GABF’s “pivot,” as the BA calls it, comes as a strong economic blow to both the organization and to Colorado’s beer and hospitality industries. The BA hasn’t released ticket information yet for the repurposed party and didn’t provide information regarding previous or projected festival revenues. But by canceling all four of its signature events – GABF, CBC, Savor and HomebrewCon – it has missed out on most of the $16 million made last year on events, which comprise more than half of its yearly income. The BA has already laid off 23% of its staff, cut management salaries, frozen hiring and eliminated most travel, among other things, this spring.

More damaging to the American economy is the fact Denver’s tourism board reports GABF had a $35 million economic impact on the city of in 2019. That’s not counting money spent on visits to the 400 operating breweries that covered the rest of Colorado as of last July and made it the fourth most densely populated brewery state per capita, according to the Colorado Tourism Office. Further, the BA’s most recent statistics, from 2018, show craft beer makes more of a per-capita economic impact on Colorado than any other state.

Representatives from the Colorado Brewers Guild and Visit Denver referred inquiries to the BA.

Though they won’t converge on Colorado, tens of thousands of beer lovers can now virtually take part in GABF from computers around the world.
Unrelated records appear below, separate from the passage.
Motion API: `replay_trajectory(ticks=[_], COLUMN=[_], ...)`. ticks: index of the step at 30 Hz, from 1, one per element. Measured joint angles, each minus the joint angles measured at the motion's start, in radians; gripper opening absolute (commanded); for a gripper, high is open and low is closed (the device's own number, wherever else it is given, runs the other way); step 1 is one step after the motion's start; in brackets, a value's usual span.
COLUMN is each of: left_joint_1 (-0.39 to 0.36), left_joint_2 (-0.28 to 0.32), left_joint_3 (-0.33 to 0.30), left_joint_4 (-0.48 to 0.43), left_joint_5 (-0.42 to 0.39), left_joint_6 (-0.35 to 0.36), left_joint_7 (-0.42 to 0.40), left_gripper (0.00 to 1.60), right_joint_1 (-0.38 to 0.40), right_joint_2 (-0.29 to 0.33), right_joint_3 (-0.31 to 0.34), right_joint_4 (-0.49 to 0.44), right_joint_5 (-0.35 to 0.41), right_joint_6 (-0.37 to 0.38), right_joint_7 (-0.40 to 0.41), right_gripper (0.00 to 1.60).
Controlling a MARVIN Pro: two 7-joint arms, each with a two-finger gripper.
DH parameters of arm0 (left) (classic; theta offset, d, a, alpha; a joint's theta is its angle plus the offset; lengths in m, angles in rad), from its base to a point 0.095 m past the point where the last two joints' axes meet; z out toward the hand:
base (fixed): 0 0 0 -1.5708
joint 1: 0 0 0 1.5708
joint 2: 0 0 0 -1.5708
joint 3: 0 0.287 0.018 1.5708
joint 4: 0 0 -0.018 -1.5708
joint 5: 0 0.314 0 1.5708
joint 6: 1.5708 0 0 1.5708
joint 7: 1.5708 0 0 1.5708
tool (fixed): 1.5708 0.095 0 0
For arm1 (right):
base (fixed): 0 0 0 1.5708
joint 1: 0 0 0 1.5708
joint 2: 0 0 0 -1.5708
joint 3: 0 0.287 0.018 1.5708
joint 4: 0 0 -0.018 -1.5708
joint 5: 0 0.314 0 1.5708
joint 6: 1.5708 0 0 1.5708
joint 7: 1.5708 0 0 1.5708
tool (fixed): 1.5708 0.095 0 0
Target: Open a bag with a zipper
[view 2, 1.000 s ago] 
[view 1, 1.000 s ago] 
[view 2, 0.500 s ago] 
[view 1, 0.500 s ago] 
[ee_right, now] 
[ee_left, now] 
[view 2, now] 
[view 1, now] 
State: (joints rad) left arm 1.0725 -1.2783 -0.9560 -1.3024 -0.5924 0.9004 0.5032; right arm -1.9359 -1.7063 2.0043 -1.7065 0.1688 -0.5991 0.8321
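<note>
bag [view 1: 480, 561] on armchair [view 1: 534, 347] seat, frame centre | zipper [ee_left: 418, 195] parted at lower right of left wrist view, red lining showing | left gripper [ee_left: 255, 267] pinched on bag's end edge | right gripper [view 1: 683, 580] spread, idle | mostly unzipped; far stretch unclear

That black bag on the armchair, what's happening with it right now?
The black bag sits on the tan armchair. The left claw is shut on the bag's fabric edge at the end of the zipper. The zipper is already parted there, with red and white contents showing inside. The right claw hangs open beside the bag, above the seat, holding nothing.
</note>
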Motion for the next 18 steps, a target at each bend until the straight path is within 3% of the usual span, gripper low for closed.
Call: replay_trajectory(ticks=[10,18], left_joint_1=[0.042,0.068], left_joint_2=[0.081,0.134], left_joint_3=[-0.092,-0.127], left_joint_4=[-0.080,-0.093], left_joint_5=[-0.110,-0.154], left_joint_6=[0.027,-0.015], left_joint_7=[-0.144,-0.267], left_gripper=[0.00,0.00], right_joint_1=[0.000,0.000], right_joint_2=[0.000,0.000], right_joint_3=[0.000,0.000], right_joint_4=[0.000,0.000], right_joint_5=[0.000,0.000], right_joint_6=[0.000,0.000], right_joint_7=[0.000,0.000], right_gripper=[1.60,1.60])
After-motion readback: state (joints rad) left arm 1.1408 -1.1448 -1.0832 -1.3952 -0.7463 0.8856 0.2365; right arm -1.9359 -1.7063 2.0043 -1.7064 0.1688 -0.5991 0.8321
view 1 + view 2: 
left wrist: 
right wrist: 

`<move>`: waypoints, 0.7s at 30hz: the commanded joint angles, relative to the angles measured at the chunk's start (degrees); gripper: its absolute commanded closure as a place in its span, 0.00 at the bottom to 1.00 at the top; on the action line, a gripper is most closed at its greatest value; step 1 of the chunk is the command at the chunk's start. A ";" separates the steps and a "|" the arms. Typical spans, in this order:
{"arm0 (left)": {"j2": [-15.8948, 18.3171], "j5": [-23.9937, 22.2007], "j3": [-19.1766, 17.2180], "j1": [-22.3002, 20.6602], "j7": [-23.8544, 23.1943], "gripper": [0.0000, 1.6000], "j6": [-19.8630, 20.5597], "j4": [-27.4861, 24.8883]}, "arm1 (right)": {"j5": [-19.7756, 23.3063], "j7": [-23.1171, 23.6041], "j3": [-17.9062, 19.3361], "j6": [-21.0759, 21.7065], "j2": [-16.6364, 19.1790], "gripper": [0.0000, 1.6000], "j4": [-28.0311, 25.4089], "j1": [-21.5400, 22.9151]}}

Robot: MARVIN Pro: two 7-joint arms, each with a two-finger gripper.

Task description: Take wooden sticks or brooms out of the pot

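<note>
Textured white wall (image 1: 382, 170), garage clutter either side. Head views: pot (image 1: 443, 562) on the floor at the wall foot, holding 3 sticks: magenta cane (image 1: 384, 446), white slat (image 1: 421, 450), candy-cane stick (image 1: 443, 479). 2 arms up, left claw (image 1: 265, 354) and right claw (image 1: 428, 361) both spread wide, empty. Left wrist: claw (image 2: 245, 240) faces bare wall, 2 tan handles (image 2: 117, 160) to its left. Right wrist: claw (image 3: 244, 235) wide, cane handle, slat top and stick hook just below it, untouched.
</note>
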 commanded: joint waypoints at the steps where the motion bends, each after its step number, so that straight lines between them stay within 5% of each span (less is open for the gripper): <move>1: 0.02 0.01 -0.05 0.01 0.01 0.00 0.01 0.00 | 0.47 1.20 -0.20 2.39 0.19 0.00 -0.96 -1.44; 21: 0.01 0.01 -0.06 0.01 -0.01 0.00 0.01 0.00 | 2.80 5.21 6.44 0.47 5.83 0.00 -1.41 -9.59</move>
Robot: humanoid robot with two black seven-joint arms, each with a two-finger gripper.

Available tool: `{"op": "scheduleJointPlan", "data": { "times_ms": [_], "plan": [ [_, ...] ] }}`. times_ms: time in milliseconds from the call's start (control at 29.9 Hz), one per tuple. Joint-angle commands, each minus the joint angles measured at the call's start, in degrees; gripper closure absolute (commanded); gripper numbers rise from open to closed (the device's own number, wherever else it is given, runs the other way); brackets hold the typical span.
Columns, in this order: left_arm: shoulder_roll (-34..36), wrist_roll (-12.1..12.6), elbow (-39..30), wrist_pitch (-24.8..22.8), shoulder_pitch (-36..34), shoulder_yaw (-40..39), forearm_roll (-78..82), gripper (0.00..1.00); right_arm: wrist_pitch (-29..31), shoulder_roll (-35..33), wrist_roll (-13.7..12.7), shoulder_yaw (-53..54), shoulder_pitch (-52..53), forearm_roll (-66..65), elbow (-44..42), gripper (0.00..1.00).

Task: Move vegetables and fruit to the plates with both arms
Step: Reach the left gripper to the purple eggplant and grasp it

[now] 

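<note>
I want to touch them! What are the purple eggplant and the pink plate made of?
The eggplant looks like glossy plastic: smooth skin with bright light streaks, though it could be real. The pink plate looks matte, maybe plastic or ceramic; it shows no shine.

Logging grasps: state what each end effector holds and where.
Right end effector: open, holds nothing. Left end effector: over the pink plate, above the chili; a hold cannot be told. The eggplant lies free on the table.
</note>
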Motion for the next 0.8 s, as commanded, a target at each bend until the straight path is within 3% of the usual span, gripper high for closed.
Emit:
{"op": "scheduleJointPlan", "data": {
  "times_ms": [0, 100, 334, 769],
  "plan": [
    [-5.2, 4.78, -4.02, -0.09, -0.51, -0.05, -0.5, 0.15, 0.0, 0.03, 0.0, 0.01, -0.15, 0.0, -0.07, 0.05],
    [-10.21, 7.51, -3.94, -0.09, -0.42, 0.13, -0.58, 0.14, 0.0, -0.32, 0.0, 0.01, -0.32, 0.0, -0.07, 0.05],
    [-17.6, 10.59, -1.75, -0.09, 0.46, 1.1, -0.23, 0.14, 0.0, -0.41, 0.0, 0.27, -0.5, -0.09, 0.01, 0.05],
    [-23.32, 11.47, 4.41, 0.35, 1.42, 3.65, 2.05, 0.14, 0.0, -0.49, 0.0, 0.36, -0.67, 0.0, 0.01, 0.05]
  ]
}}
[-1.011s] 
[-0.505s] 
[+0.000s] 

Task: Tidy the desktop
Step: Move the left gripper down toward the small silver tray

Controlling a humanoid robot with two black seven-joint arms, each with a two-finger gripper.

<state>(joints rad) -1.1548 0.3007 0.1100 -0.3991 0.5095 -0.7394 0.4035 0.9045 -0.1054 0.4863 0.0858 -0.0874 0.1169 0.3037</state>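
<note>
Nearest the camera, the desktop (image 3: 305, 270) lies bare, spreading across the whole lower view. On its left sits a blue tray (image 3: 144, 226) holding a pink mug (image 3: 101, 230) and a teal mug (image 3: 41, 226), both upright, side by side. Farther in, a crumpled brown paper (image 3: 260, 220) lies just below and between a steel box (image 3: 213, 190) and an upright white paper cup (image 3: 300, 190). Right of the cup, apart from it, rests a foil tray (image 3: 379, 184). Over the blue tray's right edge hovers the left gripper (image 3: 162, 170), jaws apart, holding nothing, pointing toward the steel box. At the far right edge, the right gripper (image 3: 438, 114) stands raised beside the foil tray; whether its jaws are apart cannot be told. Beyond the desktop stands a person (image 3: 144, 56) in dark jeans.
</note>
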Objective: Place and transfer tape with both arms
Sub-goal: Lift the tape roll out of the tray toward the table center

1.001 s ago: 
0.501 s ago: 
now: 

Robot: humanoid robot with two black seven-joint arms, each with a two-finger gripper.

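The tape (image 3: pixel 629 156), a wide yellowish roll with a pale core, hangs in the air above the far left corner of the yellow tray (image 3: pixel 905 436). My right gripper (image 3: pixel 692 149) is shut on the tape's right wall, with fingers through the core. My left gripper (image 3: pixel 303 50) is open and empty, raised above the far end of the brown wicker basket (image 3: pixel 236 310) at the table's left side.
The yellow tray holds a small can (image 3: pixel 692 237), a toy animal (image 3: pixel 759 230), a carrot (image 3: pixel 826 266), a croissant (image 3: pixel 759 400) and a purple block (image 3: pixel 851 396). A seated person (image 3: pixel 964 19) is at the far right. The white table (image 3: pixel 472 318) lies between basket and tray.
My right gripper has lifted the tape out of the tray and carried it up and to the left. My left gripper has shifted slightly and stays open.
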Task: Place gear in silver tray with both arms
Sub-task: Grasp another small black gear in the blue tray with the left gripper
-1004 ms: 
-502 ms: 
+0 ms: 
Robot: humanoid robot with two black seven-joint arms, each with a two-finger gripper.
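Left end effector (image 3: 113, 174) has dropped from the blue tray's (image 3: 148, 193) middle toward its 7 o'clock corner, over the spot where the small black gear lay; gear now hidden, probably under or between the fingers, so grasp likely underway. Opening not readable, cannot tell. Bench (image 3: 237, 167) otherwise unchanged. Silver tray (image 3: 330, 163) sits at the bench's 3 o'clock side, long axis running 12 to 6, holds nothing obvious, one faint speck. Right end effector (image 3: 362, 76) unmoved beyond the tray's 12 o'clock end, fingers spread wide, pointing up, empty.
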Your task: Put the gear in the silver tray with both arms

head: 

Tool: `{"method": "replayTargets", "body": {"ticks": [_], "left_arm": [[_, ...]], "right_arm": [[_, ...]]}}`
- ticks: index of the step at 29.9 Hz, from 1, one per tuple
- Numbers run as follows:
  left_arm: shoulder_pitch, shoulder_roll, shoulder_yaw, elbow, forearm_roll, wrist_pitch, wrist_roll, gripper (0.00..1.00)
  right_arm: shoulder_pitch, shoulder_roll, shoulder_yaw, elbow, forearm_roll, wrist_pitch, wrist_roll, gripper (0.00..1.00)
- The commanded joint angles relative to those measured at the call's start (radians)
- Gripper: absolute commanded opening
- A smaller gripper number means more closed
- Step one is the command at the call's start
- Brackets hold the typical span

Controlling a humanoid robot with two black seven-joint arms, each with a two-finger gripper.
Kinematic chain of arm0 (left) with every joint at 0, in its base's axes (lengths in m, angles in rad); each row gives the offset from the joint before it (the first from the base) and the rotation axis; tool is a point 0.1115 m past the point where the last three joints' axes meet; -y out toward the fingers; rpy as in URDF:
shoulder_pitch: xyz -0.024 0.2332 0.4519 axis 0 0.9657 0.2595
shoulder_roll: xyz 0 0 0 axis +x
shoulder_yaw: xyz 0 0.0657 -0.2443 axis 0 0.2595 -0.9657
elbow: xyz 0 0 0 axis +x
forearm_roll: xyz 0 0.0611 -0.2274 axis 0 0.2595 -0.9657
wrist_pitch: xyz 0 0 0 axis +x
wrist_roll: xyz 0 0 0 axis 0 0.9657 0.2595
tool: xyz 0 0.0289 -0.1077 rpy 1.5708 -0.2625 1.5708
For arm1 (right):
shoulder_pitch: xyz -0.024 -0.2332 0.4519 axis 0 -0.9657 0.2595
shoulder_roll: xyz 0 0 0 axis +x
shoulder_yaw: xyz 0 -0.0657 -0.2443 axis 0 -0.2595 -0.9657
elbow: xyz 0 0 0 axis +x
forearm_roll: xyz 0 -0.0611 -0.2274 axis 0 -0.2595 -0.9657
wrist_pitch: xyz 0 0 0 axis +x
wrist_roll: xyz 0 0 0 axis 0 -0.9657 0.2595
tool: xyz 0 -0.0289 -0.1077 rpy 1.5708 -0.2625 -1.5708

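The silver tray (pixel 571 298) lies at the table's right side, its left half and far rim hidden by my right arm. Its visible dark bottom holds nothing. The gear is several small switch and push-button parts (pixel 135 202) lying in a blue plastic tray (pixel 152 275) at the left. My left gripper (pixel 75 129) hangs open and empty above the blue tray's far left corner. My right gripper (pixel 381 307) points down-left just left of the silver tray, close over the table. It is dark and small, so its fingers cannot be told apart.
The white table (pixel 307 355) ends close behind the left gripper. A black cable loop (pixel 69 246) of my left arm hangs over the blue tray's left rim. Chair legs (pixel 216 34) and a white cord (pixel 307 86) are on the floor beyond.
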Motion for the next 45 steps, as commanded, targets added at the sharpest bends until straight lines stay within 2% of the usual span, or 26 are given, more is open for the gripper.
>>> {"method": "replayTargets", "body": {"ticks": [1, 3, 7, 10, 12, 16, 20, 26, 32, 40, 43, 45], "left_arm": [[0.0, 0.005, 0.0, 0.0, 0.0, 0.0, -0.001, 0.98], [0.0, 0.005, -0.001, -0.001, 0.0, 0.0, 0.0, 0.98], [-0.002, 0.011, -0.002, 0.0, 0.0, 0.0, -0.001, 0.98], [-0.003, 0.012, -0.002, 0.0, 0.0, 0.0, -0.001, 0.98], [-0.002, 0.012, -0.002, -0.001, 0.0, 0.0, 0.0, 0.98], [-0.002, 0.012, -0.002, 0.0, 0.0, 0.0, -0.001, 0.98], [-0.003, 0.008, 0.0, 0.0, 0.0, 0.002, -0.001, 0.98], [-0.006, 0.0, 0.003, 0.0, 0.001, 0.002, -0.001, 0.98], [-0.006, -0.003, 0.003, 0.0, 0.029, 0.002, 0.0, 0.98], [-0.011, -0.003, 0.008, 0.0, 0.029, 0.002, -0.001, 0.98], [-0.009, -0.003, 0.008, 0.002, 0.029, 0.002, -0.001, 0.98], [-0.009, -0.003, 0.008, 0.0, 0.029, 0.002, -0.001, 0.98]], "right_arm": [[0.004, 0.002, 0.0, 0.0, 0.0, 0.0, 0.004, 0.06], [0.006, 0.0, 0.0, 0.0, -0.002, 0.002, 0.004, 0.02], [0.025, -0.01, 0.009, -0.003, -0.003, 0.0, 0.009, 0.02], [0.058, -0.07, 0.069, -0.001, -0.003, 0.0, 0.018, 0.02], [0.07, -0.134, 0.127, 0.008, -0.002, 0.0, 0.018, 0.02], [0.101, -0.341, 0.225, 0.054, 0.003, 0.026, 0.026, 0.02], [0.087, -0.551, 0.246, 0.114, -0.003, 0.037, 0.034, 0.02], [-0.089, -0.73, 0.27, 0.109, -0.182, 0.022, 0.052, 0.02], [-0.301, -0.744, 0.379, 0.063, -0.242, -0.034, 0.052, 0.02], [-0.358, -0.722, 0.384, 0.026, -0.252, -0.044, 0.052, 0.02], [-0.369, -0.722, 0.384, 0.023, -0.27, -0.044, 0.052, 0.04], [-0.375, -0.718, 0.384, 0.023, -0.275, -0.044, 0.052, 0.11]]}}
The 74 online panels that replaced CBC from March to May drew approximately 12,000 participants from almost every country imaginable.

An independently run three-day virtual beer conference that stepped into fill the absence of CBC from April 20 to 22 brought 18,000 views from 75 countries to 40 presentations.   

Organizer Andrew Coplon, who owns the Secret Hopper data collection service and hosted the conference on his Craft Beer Professionals Facebook page, says he’s invited the BA to stage GABF for free using the Virtual Taproom web platform he helped design for his own conference.

“My recommendation to the BA is to encourage fans to purchase from their local breweries then visit that brewery's Virtual Taproom. Attendees would have the opportunity to interact with that brewery's representative and other drinkers also enjoying beers from that brewery. Users are able to easily bounce from room to room, and this could replicate the GABF concept of tasting from each booth,” Coplon says.

A few other entities have programmed online beer festivals during stay-at-home orders, including Pennsylvania’s Sly Fox Brewing Bock Fest and Goat Races in mid-May and Britain’s Beer 52 bottle club, which claims 20,000 attended its fest in April and is planning a second round in early June.